YOUR INSTRUCTIONS ::
Images are not part of the copy; write out the rest of the data exactly as given.

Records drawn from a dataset
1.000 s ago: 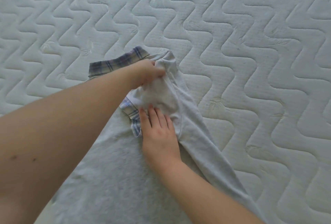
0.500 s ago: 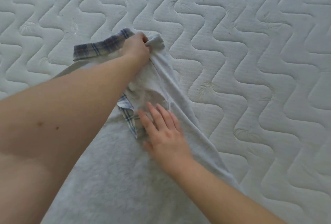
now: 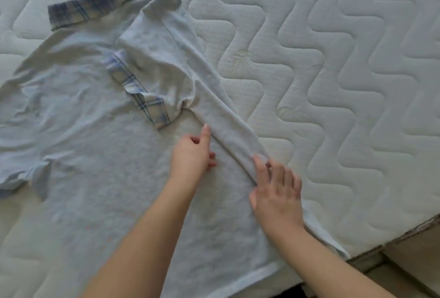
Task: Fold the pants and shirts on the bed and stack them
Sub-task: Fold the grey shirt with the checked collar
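A quilted white mattress (image 3: 333,83) carries a grey shirt (image 3: 95,155) with a plaid collar (image 3: 90,9), its right side folded inward. The left hand (image 3: 190,155) rests on it, forefinger extended. The right hand (image 3: 276,190) presses the fold, fingers spread flat.

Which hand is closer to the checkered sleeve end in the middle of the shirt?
Left. The left hand lies just below the plaid cuff, its finger pointing up toward it. The right hand is farther down and to the right, on the shirt's folded edge.
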Available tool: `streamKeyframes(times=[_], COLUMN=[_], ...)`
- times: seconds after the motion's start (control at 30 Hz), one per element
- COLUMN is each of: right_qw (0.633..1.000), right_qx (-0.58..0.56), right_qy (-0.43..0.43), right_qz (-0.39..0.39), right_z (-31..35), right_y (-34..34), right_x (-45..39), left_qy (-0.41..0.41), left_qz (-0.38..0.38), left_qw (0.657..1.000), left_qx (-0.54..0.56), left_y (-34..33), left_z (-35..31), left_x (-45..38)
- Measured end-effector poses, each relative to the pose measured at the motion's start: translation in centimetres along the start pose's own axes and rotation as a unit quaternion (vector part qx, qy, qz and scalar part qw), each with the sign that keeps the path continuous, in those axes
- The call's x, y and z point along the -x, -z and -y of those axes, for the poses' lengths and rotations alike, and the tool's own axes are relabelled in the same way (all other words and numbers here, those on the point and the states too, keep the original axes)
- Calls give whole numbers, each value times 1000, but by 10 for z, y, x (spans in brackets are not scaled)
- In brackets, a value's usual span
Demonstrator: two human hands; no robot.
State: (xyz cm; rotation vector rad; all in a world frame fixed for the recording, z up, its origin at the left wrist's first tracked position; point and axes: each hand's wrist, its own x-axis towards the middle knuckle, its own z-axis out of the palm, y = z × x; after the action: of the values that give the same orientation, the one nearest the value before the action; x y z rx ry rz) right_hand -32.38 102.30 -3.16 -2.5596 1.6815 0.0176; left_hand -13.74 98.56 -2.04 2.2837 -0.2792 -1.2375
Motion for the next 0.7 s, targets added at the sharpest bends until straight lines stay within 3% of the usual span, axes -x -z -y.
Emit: streamKeyframes(times=[0.03, 0.17, 0.33, 0.4, 0.57, 0.7], right_qw=[1000, 994, 998, 998, 981, 972], right_qx=[8, 12, -46, -48, 12, -19], right_qy=[-19, -75, -45, -31, -70, -69], right_qz=[19, 81, 20, 13, 179, 222], right_z=[-5, -21, -28, -26, -12, -1], right_y=[1, 13, 32, 37, 35, 31], right_x=[11, 34, 48, 54, 75, 94], left_qy=[31, 21, 56, 47, 2, 20], left_qz=[20, 46, 95, 80, -21, 68], left_qw=[999, 994, 978, 978, 991, 981], left_qx=[33, 95, 179, 188, 136, 179], left_y=[-7, -22, -26, -22, -11, -13], left_z=[8, 8, -3, -1, 26, 45], left_x=[4, 10, 10, 11, 10, 25])
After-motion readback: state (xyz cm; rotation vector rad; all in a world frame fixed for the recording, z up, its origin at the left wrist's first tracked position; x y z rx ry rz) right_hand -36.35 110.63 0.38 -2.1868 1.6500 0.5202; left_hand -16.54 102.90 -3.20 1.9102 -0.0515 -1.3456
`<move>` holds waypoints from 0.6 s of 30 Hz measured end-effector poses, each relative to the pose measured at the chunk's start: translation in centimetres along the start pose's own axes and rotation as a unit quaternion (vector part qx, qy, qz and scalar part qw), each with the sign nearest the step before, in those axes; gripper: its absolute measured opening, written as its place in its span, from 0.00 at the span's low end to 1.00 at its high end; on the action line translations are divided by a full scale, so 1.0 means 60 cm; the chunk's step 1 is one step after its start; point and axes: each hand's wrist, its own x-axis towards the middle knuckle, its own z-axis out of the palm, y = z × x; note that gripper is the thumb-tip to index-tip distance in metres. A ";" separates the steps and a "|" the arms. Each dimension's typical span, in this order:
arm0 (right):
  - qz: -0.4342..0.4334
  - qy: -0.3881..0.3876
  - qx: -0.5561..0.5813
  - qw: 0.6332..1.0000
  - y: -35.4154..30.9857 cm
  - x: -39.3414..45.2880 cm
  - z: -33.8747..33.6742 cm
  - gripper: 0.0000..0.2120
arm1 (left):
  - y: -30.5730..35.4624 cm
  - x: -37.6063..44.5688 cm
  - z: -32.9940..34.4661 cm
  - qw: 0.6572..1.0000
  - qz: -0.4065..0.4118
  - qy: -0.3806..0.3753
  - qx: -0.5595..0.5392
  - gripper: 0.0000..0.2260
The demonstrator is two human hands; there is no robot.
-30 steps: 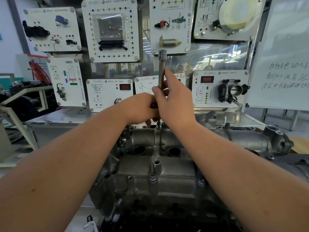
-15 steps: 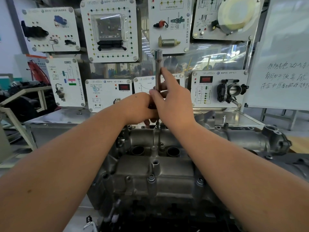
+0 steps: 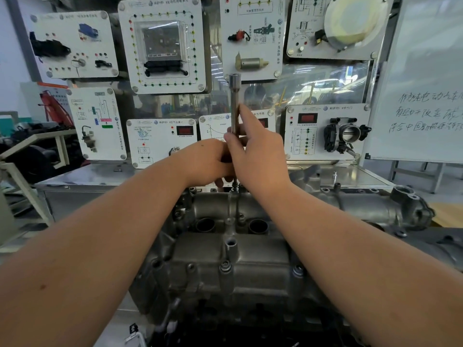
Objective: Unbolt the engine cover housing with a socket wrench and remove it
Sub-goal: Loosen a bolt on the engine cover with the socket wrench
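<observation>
Steel shaft upright, you have the socket wrench [image 3: 235,106] standing on a bolt at the far edge of the engine cover housing [image 3: 235,256], which sits in the middle of the scene, near you, in front of the metal table [image 3: 100,175] and the wall of white training panels [image 3: 160,43]. Your right hand [image 3: 258,151] pinches the shaft between thumb and fingers, the forefinger laid straight up along it. Your left hand [image 3: 208,161] is curled round the lower part of the tool; what its fingers clasp there is hidden behind the right hand, so I cannot tell exactly how its grip sits. The tool's lower end meets the housing just below both hands, though the bolt head itself is too small to make out.

You appear to be in the unbolting step, working a far fastener. Several bolts [image 3: 225,265] nearer you look seated, so the cover is not ready to lift. Next, keep the shaft square to the bolt, press down lightly, and turn without letting the socket ride off.
</observation>
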 end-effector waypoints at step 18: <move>0.022 -0.029 -0.014 0.999 0.006 0.005 0.000 0.28 | 0.002 -0.003 0.000 1.000 0.011 -0.015 -0.011 0.12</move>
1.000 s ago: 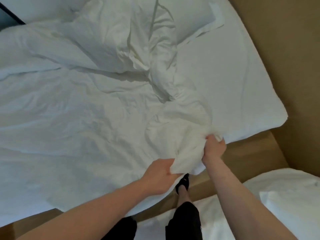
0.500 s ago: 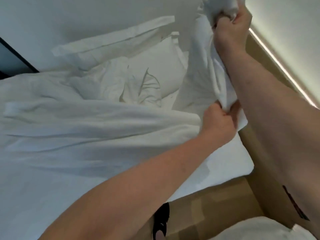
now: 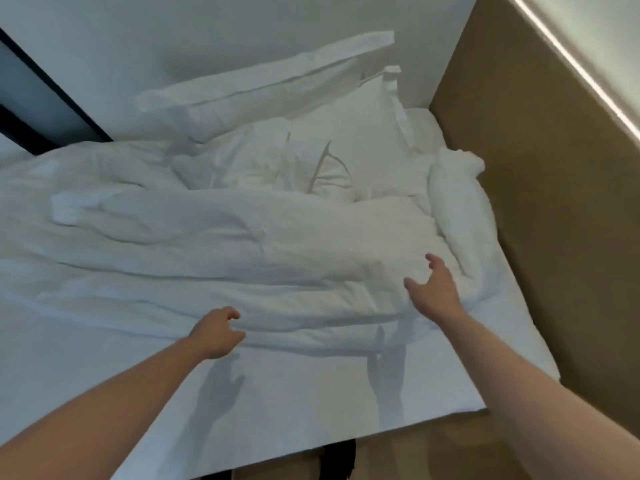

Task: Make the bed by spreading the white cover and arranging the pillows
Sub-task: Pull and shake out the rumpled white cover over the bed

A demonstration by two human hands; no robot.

RESPONSE FOR THIS EXERCISE ::
1.000 s ago: 
0.500 s ago: 
now: 
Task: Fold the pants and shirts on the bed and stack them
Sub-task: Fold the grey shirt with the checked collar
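A quilted white mattress (image 3: 333,83) carries a grey shirt (image 3: 95,155) with a plaid collar (image 3: 90,9), its right side folded inward. The left hand (image 3: 190,155) rests on it, forefinger extended. The right hand (image 3: 276,190) presses the fold, fingers spread flat.

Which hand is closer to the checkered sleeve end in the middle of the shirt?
Left. The left hand lies just below the plaid cuff, its finger pointing up toward it. The right hand is farther down and to the right, on the shirt's folded edge.
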Available tool: `streamKeyframes(times=[_], COLUMN=[_], ...)`
- times: seconds after the motion's start (control at 30 Hz), one per element
- COLUMN is each of: right_qw (0.633..1.000), right_qx (-0.58..0.56), right_qy (-0.43..0.43), right_qz (-0.39..0.39), right_z (-31..35), right_y (-34..34), right_x (-45..39), left_qy (-0.41..0.41), left_qz (-0.38..0.38), left_qw (0.657..1.000), left_qx (-0.54..0.56), left_y (-34..33), left_z (-35..31), left_x (-45..38)
- Measured end-effector poses, each relative to the pose measured at the motion's start: translation in centimetres along the start pose's own axes and rotation as a unit quaternion (vector part qx, qy, qz and scalar part qw), each with the sign that keeps the path continuous, in those axes
- The call's x, y and z point along the -x, -z and -y of those axes, for the poses' lengths and rotations alike, and the tool's own axes are relabelled in the same way (all other words and numbers here, those on the point and the states too, keep the original axes)
- Calls give whole numbers, each value times 1000, but by 10 for z, y, x (spans in brackets are not scaled)
- In brackets, a value's usual span
Demonstrator: two human hands; no robot.
State: (xyz cm; rotation vector rad; all in a world frame fixed for the recording, z up, its origin at the left wrist's first tracked position; point and axes: each hand's wrist, its own x-axis towards the middle knuckle, its own z-axis out of the palm, y = z × x; after the action: of the values that give the same orientation, the one nearest the value before the action; x y z rx ry rz) right_hand -32.38 102.30 -3.16 -2.5596 1.6815 0.0176; left_hand -13.74 98.56 -2.04 2.2837 -0.2792 -1.2375
Motion for the next 0.7 s, targets added at the sharpest bends until straight lines stay within 3% of the usual span, axes -x -z -y.
Emit: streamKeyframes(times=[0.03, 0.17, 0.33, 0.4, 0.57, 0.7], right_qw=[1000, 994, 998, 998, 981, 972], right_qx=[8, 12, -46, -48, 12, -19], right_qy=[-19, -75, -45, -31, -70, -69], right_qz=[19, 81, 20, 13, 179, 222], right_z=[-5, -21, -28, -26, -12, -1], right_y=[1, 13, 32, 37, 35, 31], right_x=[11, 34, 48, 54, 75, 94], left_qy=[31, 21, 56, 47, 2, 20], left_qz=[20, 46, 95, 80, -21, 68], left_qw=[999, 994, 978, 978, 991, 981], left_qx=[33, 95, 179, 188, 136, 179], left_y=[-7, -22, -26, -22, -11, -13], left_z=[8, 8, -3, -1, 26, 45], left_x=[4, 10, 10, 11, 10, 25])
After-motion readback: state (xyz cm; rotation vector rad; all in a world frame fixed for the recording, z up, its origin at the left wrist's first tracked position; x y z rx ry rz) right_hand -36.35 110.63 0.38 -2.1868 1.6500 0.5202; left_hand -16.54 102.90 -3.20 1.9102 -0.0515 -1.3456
`<move>` holds waypoints from 0.6 s of 30 Hz measured end-effector poses, each relative to the pose measured at the chunk's start: translation in centimetres along the start pose's own axes and rotation as a unit quaternion (vector part qx, qy, qz and scalar part qw), each with the sign nearest the step before, in those axes; gripper: its absolute measured opening, written as its place in its span, from 0.00 at the span's low end to 1.00 at its high end; on the action line translations are divided by a full scale, so 1.0 means 60 cm; the chunk's step 1 is one step after its start; point and axes: each hand's wrist, its own x-axis towards the middle knuckle, its own z-axis out of the palm, y = z × x; note that gripper is the thumb-tip to index-tip distance in metres. A ";" separates the steps and a "|" the arms. Each dimension's typical span, in this order:
arm0 (right):
  - qz: -0.4342..0.4334
  - qy: -0.3881..0.3876
  - qx: -0.5561..0.5813
  - qw: 0.6332..1.0000
  - y: -35.4154..30.9857 cm
  - x: -39.3414..45.2880 cm
  - z: -33.8747..33.6742 cm
  - gripper: 0.0000..0.2120
arm1 (left):
  - y: -30.5730..35.4624 cm
  - x: -37.6063..44.5688 cm
  - z: -32.9940..34.4661 cm
  - qw: 0.6572..1.0000
  - qz: -0.4065..0.4118
  - qy: -0.3806..0.3753
  - qx: -0.5595..0.5392
  - gripper: 0.0000..0.2260
The demonstrator is two human hands; there is no robot.
-30 steps: 
-15 steps: 
+0 steps: 
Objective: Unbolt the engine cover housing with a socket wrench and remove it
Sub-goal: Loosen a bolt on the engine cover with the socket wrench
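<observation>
Steel shaft upright, you have the socket wrench [image 3: 235,106] standing on a bolt at the far edge of the engine cover housing [image 3: 235,256], which sits in the middle of the scene, near you, in front of the metal table [image 3: 100,175] and the wall of white training panels [image 3: 160,43]. Your right hand [image 3: 258,151] pinches the shaft between thumb and fingers, the forefinger laid straight up along it. Your left hand [image 3: 208,161] is curled round the lower part of the tool; what its fingers clasp there is hidden behind the right hand, so I cannot tell exactly how its grip sits. The tool's lower end meets the housing just below both hands, though the bolt head itself is too small to make out.

You appear to be in the unbolting step, working a far fastener. Several bolts [image 3: 225,265] nearer you look seated, so the cover is not ready to lift. Next, keep the shaft square to the bolt, press down lightly, and turn without letting the socket ride off.
</observation>
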 end-effector waypoints at step 18: <move>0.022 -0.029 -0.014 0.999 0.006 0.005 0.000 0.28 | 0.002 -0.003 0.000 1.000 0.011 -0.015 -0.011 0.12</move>
1.000 s ago: 
0.500 s ago: 
now: 

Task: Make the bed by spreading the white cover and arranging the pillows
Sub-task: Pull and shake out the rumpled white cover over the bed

A demonstration by two human hands; no robot.

This concludes the answer to the exercise.